WORK ITEM:
From the records below, return every line containing the word "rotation".

Records drawn from a dataset
+++
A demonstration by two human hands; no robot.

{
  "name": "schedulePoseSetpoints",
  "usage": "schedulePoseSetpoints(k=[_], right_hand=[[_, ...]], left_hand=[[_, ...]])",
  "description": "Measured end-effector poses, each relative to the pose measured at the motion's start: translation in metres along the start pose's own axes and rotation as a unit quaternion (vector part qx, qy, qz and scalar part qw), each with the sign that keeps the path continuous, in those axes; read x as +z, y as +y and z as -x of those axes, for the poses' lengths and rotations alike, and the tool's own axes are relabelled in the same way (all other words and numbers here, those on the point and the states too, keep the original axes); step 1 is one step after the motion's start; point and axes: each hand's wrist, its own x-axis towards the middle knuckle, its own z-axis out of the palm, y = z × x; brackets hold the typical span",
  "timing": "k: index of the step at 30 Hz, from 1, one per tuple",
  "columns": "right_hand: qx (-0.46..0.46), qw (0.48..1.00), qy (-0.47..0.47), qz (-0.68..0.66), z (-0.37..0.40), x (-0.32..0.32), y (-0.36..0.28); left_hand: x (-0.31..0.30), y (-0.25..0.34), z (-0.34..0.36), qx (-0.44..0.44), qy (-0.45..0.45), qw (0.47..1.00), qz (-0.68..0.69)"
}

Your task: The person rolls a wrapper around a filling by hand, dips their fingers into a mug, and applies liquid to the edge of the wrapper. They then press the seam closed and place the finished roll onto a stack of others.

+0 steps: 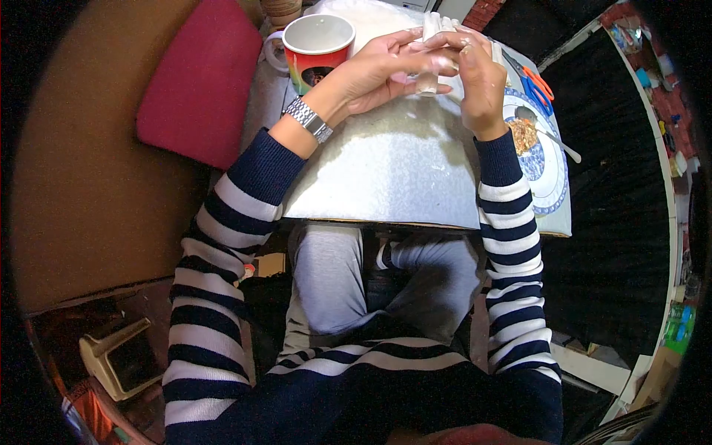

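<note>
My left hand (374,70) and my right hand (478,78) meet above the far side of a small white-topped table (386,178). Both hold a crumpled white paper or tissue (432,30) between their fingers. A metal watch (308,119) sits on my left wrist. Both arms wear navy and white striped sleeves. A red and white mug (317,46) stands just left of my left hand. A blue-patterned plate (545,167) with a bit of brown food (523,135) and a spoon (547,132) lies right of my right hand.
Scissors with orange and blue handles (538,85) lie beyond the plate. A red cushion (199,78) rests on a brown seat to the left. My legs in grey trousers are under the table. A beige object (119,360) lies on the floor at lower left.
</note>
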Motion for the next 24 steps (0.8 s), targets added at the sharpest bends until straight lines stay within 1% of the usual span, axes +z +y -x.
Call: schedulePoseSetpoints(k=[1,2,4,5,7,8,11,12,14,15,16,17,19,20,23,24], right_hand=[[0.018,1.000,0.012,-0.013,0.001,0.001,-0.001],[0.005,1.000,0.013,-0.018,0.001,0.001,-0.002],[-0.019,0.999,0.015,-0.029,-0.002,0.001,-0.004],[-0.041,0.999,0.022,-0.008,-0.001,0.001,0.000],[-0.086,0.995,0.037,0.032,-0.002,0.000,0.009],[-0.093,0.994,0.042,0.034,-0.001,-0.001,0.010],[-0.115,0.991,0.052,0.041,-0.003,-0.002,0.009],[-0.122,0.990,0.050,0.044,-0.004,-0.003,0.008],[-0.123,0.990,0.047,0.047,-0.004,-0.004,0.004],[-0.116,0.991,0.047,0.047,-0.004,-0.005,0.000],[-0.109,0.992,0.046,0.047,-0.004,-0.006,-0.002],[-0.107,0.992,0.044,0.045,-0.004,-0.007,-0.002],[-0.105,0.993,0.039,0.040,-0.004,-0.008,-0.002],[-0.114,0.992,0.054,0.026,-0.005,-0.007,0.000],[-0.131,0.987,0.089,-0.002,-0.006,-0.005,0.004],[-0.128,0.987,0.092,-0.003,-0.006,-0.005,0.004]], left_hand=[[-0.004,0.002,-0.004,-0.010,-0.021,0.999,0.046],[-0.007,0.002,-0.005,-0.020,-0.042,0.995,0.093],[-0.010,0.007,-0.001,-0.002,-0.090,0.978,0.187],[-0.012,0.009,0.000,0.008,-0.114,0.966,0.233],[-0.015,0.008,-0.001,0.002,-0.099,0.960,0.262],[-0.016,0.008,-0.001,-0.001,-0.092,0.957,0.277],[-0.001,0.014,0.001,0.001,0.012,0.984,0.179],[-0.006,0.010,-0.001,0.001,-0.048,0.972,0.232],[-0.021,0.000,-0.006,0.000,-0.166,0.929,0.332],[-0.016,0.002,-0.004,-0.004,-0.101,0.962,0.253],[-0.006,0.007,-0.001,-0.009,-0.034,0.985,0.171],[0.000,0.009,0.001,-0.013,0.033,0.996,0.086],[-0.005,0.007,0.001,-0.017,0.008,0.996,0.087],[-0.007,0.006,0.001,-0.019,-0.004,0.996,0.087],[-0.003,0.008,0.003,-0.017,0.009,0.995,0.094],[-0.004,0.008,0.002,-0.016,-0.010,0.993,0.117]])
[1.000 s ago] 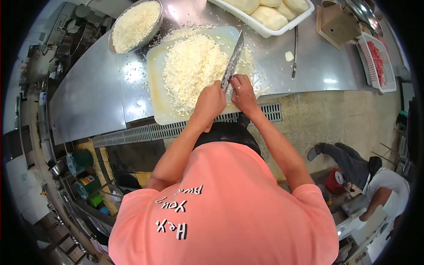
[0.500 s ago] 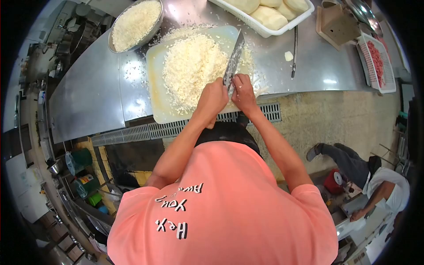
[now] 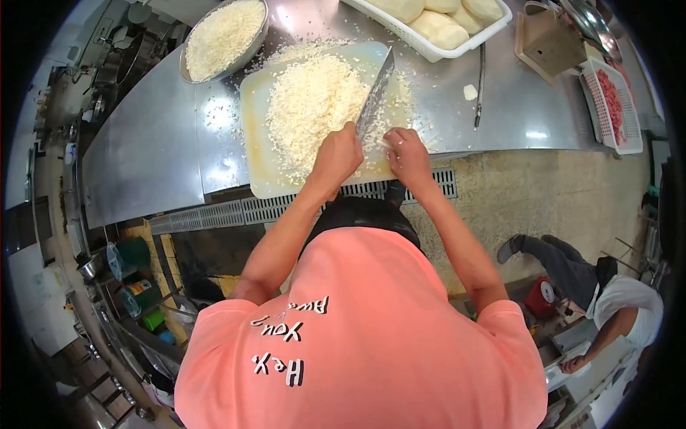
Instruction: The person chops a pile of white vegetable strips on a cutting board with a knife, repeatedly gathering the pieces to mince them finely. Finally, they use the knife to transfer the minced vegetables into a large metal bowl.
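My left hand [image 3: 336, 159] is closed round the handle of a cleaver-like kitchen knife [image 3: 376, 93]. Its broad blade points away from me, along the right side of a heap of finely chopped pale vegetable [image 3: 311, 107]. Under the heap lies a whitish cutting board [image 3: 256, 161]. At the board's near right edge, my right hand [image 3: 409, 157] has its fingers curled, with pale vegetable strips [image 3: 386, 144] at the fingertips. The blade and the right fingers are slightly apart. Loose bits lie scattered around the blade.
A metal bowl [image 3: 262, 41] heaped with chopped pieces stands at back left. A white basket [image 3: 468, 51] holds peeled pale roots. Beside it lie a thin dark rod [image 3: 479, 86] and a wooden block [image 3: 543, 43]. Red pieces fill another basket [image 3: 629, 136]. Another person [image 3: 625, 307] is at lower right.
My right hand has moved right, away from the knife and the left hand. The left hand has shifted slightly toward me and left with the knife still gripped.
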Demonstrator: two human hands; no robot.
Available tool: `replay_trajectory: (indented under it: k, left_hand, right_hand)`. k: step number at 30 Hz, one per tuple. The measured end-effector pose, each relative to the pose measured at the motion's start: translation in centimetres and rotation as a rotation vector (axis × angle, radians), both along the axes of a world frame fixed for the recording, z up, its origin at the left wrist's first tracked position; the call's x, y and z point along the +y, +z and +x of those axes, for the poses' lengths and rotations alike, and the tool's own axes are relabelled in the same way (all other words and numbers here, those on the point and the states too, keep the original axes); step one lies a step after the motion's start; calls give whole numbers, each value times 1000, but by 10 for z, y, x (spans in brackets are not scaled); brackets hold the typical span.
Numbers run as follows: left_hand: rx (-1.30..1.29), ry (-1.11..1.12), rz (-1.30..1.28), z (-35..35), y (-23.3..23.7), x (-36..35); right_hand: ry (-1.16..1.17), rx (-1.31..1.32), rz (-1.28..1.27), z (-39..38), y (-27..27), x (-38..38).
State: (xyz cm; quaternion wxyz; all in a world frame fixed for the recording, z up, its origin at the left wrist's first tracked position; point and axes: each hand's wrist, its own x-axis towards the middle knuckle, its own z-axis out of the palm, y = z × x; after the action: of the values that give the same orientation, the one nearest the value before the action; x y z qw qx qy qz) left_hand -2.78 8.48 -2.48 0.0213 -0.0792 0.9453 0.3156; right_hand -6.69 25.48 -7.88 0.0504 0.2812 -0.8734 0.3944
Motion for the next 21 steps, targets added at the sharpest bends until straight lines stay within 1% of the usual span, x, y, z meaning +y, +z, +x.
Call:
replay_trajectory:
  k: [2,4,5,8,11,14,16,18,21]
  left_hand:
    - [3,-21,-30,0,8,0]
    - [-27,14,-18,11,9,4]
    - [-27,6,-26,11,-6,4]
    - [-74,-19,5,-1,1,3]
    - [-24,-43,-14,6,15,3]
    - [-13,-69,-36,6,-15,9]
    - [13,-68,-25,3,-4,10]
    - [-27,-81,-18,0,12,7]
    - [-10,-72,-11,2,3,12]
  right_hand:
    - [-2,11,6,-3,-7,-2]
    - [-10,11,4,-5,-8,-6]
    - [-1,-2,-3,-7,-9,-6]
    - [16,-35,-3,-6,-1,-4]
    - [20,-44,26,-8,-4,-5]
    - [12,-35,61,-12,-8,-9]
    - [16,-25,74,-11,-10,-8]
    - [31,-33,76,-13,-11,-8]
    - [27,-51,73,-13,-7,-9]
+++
TASK RESULT:
  "description": "Measured end-effector poses, each relative to the pose measured at the motion's start: translation in metres along the start pose's own axes and rotation as a unit quaternion (vector part qx, qy, qz and scalar part qw), each with the sign that keeps the path continuous, in those axes; read x as +z, y as +y and z as -x of those axes, for the poses' lengths and rotations alike, and the tool's own axes are relabelled in the same way (all other words and numbers here, those on the point and the states too, keep the original axes); step 1 is one step after the motion's start; point and axes: each hand's wrist, its own x-axis towards the middle knuckle, its own z-axis out of the palm, y = z × x; brackets hold the typical span",
Available tool: `replay_trajectory: (indented under it: k, left_hand, right_hand)`. k: step number at 30 Hz, one per tuple. The measured end-effector pose, each relative to the pose measured at the motion's start: translation in centimetres and rotation as a rotation vector (axis × angle, radians), both along the axes of a world frame fixed for the recording, z up, its origin at the left wrist's first tracked position; the call's x, y and z point along the +y, +z and +x of those axes, for the poses' lengths and rotations alike, and the tool's own axes are relabelled in the same way (all other words and numbers here, those on the point and the states too, keep the original axes); step one lies a step after the motion's start; calls give whole numbers, each value times 1000, but by 10 for z, y, x (spans in brackets are not scaled); brackets hold the typical span.

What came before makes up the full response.